La scelta modale dei veicoli impiegati è caduta su filobus con normale alimentazione aerea: scelta ineccepibile, visto che non c’è necessità di deviazioni in marcia autonoma (salvo che per ricoverare i mezzi) e non è certo il caso di parlare di intrusione estetica. Purtroppo, però, causa le solite lungaggini burocratiche degli enti preposti, l’esercizio al momento è ancora affidato a bus snodati. In compenso, si possono acquistare i biglietti (2,10 euro per l’intera tratta) a terra e a bordo senza difficoltà, anche per chi non ha dimestichezza per le app. Informazioni e accessibilità sono buone.

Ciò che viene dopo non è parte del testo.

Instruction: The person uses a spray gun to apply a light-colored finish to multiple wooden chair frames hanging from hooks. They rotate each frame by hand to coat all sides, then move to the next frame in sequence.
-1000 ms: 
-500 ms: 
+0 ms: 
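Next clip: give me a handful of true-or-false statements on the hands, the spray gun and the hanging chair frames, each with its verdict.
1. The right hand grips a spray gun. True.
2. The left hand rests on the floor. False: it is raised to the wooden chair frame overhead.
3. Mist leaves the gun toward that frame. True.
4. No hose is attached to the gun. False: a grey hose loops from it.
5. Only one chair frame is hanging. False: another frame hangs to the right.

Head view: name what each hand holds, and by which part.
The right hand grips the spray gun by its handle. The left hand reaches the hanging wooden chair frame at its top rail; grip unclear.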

I limiti della scelta effettuata, in prospettiva, risiedono nella difficoltà di ampliare la rete in caso di auspicabile successo. Certo i filobus potrebbero in futuro proseguire verso Misano e Cattolica a sud, o verso la Fiera a nord del centro di Rimini. Ma questo presupporrebbe l’estensione della sede integralmente riservata, intervento certamente non semplice e sicuramente costoso. Oppure un esercizio misto, sfruttando la viabilità ordinaria, con gravi rischi per l’affidabilità del sistema, che regge sulla regolarità dei passaggi, tributari dei punti di incrocio.

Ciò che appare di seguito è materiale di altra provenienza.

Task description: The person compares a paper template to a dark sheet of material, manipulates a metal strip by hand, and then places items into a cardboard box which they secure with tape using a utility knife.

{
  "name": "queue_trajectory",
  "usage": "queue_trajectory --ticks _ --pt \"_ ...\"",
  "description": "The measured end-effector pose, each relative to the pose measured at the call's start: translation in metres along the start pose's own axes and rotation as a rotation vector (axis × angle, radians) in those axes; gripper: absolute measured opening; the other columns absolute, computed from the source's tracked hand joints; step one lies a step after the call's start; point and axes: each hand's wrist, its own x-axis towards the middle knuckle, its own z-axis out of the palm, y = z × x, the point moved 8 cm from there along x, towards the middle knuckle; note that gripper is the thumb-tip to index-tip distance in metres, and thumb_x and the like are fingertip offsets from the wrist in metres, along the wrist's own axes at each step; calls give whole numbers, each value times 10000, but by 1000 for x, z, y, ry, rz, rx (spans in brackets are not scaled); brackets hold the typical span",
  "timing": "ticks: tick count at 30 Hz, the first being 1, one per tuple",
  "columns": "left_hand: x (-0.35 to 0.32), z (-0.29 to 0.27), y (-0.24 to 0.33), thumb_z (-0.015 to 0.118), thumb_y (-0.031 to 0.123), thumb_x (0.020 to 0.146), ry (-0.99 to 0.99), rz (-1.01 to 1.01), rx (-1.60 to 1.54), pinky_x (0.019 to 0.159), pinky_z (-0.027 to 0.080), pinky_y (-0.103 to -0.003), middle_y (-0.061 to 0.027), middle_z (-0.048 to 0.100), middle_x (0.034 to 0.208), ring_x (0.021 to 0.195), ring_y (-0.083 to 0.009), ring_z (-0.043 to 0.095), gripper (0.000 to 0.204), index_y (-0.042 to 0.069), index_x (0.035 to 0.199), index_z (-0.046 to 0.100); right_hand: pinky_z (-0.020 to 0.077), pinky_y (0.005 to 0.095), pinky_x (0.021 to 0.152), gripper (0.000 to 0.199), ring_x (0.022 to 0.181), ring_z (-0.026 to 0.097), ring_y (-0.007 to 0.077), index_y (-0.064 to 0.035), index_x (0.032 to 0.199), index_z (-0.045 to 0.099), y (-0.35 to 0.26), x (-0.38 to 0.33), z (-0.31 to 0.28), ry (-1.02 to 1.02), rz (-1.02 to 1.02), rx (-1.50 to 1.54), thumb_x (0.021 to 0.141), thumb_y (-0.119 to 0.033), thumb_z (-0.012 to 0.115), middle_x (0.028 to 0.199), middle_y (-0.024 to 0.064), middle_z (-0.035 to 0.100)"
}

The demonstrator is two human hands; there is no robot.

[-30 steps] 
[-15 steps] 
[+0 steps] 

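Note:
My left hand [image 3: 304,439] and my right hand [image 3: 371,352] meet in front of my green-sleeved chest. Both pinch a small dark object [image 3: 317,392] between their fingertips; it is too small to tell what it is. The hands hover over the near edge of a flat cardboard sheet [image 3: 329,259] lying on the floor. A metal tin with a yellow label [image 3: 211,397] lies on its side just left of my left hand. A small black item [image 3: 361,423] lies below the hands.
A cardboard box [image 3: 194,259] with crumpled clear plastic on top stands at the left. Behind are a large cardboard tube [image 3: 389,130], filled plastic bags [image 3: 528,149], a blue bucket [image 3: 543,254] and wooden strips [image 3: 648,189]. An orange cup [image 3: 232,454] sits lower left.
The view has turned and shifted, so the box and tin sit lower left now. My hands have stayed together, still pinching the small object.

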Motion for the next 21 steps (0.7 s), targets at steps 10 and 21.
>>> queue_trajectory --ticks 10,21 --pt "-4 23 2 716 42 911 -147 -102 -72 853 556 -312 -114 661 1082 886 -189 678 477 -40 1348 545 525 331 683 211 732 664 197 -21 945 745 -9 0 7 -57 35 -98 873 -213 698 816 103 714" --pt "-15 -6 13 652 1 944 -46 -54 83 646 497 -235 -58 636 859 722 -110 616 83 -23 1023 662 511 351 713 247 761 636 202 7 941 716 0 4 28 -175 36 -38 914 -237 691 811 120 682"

Forse una soluzione tram – treno (modello diffuso con grande successo in Europa, ma da noi ancora tabù per via delle normative italiane) doveva essere attentamente considerata, tenuto conto che avrebbe potuto estendersi alla linea verso Torre Pedrera e Cesenatico, dove già insiste la ferrovia per Ravenna, e lungo la quale sono disseminate fittissime residenze, alberghi e punti di attrazione.
E’ comunque auspicabile che la filovia storica n°11 venga mantenuta in funzione sotto catenaria. E’ vero che i due impianti sono sostanzialmente paralleli e non distantissimi tra loro. Ma servono flussi di traffico nettamente diversi: più diretto e veloce il Metromare, molto più capillare e prossima alle spiagge, ai principali hotel ed ai ristoranti la linea 11. Linea che, proprio perché attraversa zone fortemente urbanizzate e congestionate durante la stagione balneare, è bene che mantenga la trazione elettrica tradizionale.
In conclusione, il Bus Rapid Transit costituisce una valida alternativa ad una metropolitana o a una tranvia moderna? A mio giudizio, ciò può avvenire solo in contesti molto particolari, come l’asta Rimini – Riccione. Un BRT può soddisfare flussi di traffico intenso, come avviene in alcune città latino americane o lungo la tangenziale di Istanbul. Ma questo presuppone l’assoluta separazione della sede destinata al mezzo pubblico dal traffico veicolare, anche nelle intersezioni. Non ci sono margini, perciò, per blandire commercianti o residenti, illudendoli che il BRT sia meno impattante – per esempio, in termini di perdita di parcheggi – rispetto a un tram. E, una volta che si scelga di realizzare davvero una linea di forza, tanto vale optare per le soluzioni consolidate.